We have to start videoing what happens in our office. We had a three way conversation yesterday that will be impossible to replicate, but I will try to capture the essence.
I was having a conversation with a colleague in our office. We were thinking through some assignments and plans for a class we teach together and got talking about the text (in this case, Toni Morrison’s Song of Solomon). We teach an IB English course, and we were talking about how the new framework for the course focuses us and the students on the idea of ‘authorial techniques’- the things writer do on the page to create effects.
DocZ pointed out that we were encouraging students to engage in what is called the ‘intentional fallacy.’ The Intentional Fallacy is the idea, generally fostered by the New Critical school, that making claims about what an author intended in a work, absent specific evidence (say, an interview with the author, or a letter they wrote that explains their intentions) is logically unsupportable. In other words, all we can say is what the text does, and then what effect that has, but we can’t say that the author intended that effect.
As a literary scholar, I totally agree. But in the midst of this conversation, I realized that we were engaging in exactly that sort of literary analysis geekdom that Z and I had been counseling against the previous weekend.
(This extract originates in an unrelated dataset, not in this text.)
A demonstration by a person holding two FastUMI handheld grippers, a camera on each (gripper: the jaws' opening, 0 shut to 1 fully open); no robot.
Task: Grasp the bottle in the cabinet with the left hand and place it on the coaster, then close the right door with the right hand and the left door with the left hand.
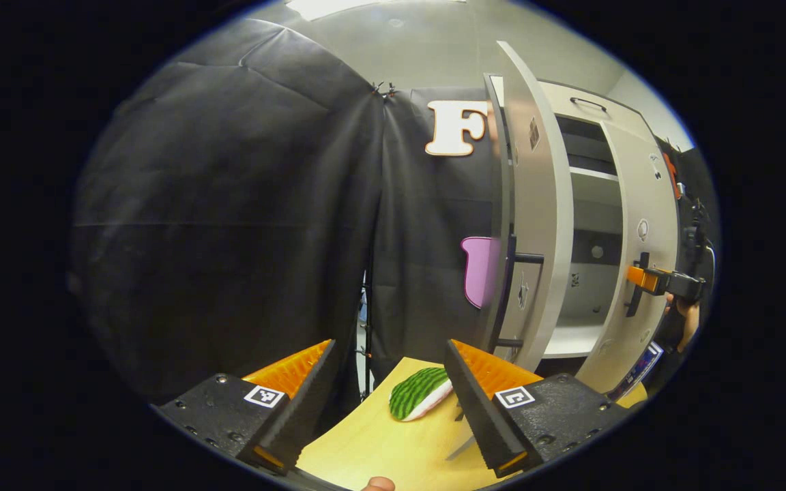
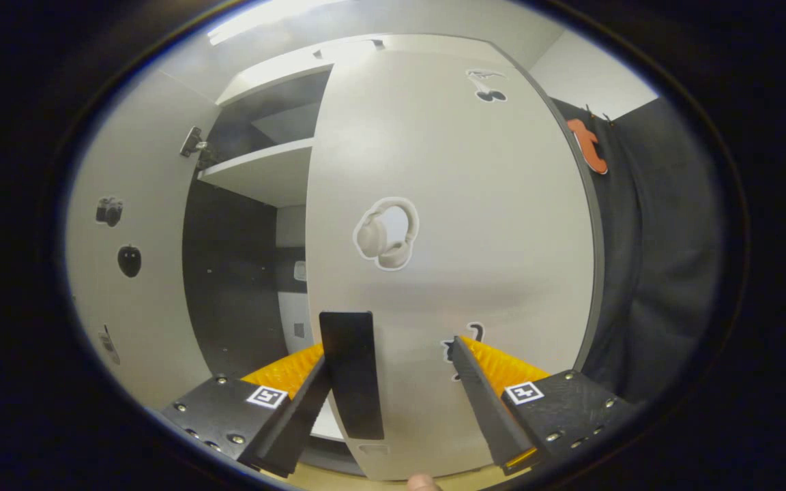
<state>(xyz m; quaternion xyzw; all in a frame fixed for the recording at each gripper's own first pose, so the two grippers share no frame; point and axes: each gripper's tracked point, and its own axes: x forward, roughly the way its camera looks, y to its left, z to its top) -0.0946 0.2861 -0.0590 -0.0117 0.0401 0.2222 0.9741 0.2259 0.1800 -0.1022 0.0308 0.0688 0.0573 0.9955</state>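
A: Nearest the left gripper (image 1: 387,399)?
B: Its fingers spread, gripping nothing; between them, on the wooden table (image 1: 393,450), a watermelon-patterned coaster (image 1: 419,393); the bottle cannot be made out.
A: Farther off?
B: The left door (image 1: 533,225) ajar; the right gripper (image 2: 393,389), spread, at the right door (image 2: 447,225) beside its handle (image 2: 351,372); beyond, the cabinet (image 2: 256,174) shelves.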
It’s not that teaching students about the intentional fallacy is bad, I think it’s great. We tend, however, to make stuff like this the center of the conversation. And this is the sort of thing that I think tends to distance non-specialists (like our students) from literature and having meaningful engagement with the text.
Thinking about the intentional fallacy distances us from the text. It makes our thinking clinical and abstract. Really engaging literature should not be clinical and abstract. Song of Solomon is a book, created by a person. That person made choices in how the story was constructed. Those choices have consequences that manifest as reactions on our part as readers.
Because we, and our students, are actually people, it is easier to think about the text as a human created artifact, one that perhaps is imbued with intent, though that intent might be tough to know. Writers write for REASONS. They do what they do because they think it will further their causes.
And don’t think I am immune to long complex discussions about the philosophy of art (that is what we are talking about here). I am not, to say the least. But in the classroom, maybe I need to quit spouting off about things like the intentional fallacy with quite the volume I may have once used. It is the sort of thing I can address later, quietly. The first and most important question has to be “what does this text MEAN?” To you, to me, to us. How is it affecting us? And why?
Addendum: As this post was sitting in the can, waiting for me to finish it, the issue of intentional fallacy came up in class discussion. It is so hard to stop talking about this stuff. Things like this are the ‘secret handshakes’ of the literary analysis club, and I can’t help falling victim to my own training. So we discussed it in class, and I offered some strategies for writing about the text without falling prey to the intentional fallacy, but I was painfully aware of how spending time on this in class weighted the discussion in a way that I didn’t like.
We weren’t talking about meaning, we were talking about how to jump through hoops, hoops that have little bearing on the lived lives of our students. If any other English teachers are reading this, please chime in below. I’d love to hear about how you handle this specific issue, and what other things we do that might be classified the same way.
I like what you say about how “spending time on this in class weighted the discussion in a way I didn’t like.” I worked with my college writing students on rhetorical analysis recently, and part of the goal of the assignment was to help them say something about what the rhetoric of a piece — it’s diction, lexical features, grammar, organization, argument, use of examples …and on and on — tell us about the discourse community, the audience, the author. And I had so many students get frustrated by their worry over the intentional fallacy. And I struggled so much with how to get them around this — with how to help them talk about what the author was doing in his/her rhetorical moment without making erronious claims about the author’s intentions. I rested on slight moves in rhetoric, but when it comes right down to it, this is a complicated dance, and one that I welcome further discussion about (about which I welcome further discussion?… and ugh, I hate that I just qualified that). I wonder how it is that some, who are scholars within the discipline, can see the difference between the fallacy and the careful dance around it? More research and speculation needed on this topic, for sure…
Keep writing, keep thinking, PG. You help me to do the same.
I like how you characterize it as “a complicated dance.” That’s how I would characterize most of what we do. Sounds like a book title, no?